I was talking about the Destroyers point efficiency, and making an example with a unit that does the same thing for less points, and better. Didn´t talk about fielding 3 in an actual game. Not sure how to elaborate it well in english. I´ll go with "I was comparing performance. )
They don't do "the same thing" though. Not even close. The might both have AOE weapons but that is where the similarity ends. If you we're informed on the game you'd see how odd it is to compare light artillery pieces to a warjack.
In a Sorcha pop 'n' drop dakka list the Destroyers main role is ranged assassination. Kurts list included the Behemoth and the Great Bears for melee power already ( Behemoth doubledipping on both roles in this army setup equally asfar as I´m concerned ) the rest was mostly shooting and support. If you were well informed in the art of reading you´d know I´m fairly well informed on the game, and writing in a condescending manner won´t change that. If however you didn´t mean it like that, then ignore that last bit, just came out that way to me.

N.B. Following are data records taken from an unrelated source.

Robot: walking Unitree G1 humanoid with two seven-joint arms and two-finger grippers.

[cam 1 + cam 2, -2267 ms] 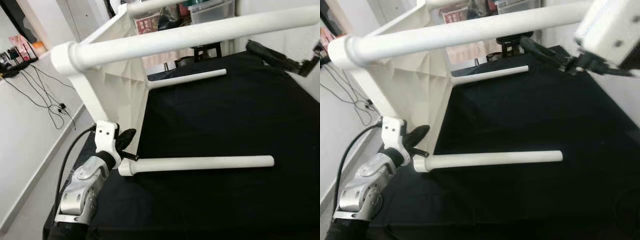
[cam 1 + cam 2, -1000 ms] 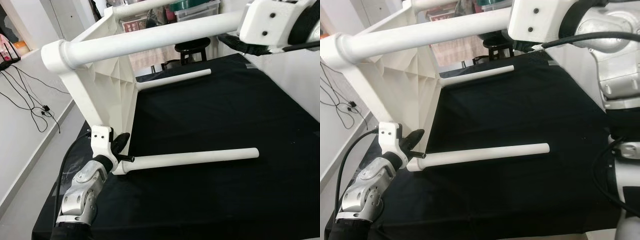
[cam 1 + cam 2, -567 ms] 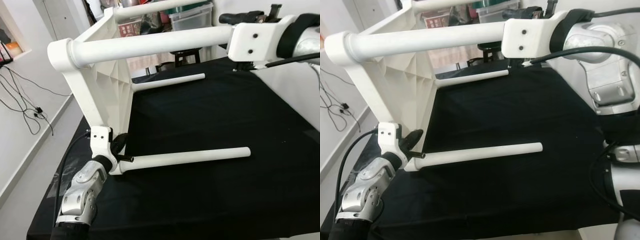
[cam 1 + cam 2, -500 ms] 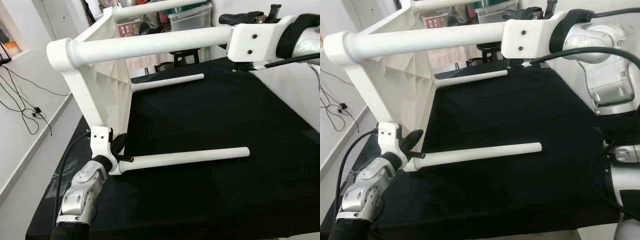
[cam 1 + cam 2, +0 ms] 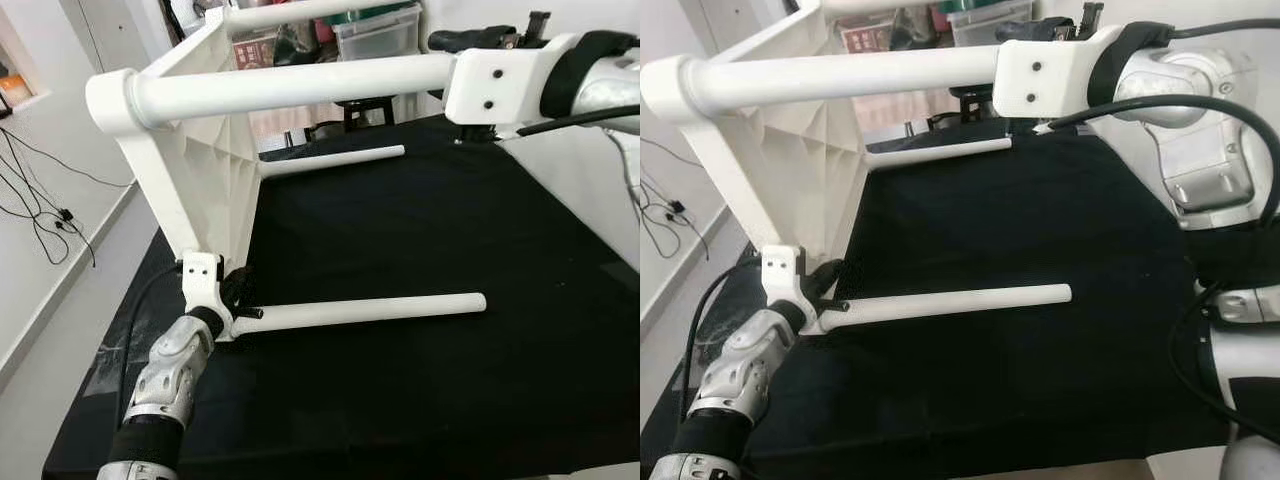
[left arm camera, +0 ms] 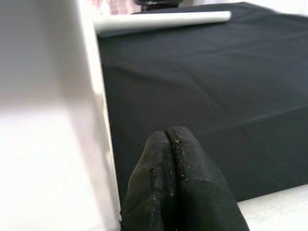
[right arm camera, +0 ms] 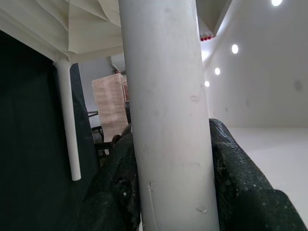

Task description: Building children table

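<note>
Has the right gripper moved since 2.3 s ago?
Yes. The right gripper has come in from the table's right edge onto the upper table leg, clamping it.

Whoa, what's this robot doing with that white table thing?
It is building a children's table, which lies on its side on a black cloth. The right gripper clamps the upper leg. The left gripper, fingers together, sits by the base of the lower leg.

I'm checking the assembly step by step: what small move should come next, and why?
Probably tip the table upright with the right claw, which clamps an upper leg, since the table lies on its side, the left claw shut at its lower corner.
</note>
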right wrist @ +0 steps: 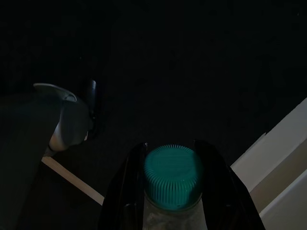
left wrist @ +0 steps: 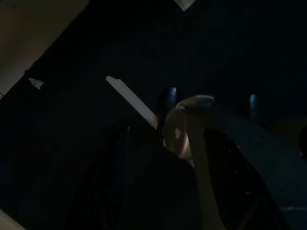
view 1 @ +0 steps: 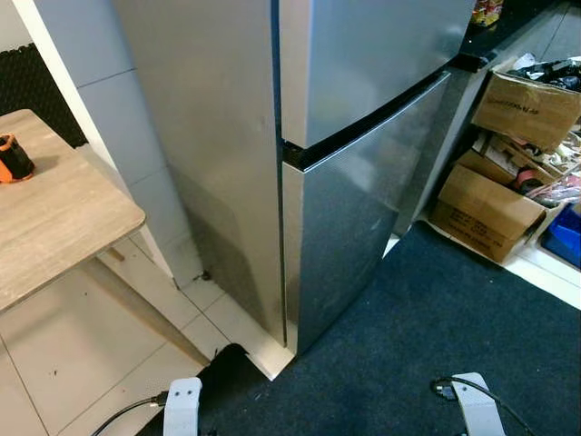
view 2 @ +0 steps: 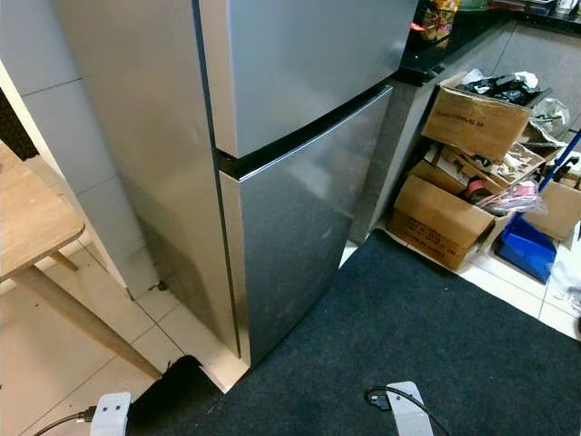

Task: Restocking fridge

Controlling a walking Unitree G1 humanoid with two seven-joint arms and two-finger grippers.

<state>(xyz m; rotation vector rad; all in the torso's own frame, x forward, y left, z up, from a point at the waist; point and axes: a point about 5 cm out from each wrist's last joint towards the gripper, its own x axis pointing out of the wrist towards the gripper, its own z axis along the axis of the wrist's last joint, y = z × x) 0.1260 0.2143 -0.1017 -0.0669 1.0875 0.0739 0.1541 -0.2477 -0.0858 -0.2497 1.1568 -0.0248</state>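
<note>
Dark carpet (view 1: 436, 318) before closed steel fridge (view 1: 363, 182); teal-capped bottle (right wrist: 173, 175) between right gripper (right wrist: 173, 191) fingers.

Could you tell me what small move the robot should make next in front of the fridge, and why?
Probably raise the free left arm to the edge of the lower fridge door and pull it open. Both doors are shut, and the right gripper is already clamped on a bottle with a teal cap, so nothing can go in yet.

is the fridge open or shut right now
Shut: both doors of the fridge lie flush with its body, with no interior showing.
</note>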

Being familiar with your back catalogue of posts is not a requirement of participation on Dakka.
Being familiar with every post in all 15 pages of this thread is not a requirement to post in it.
Play nice.
EDIT
Ok you edited your thread to mitigate your tone. FYI, it would be nice if when you edit your posts for anything other than spelling or grammar, you mark the edit, it stops the rest of us looking like tools when we respond to something you later delete or change. Thanks!
Grimtuff wrote: Nope, still not told me how a warjack is similar to light artillery.
You remind me of a guy at my local GW years ago. It became a running joke to repeat his infamous line of "The average High Elf archer is very similar to a Skeleton Spearman"
I´ll leave you to wonder how a ranged warjack with an inaccurate AOE might be similiar to light artillery with inaccurate AOE´s in a list that is completely built around on shooting at a Stationary army ( mainly the Warcaster/Warlock ) instead of talking Warmachine synergy and list building in a thread that is about 40K´s "spirit." You can PM me should you require more advice regarding the matter.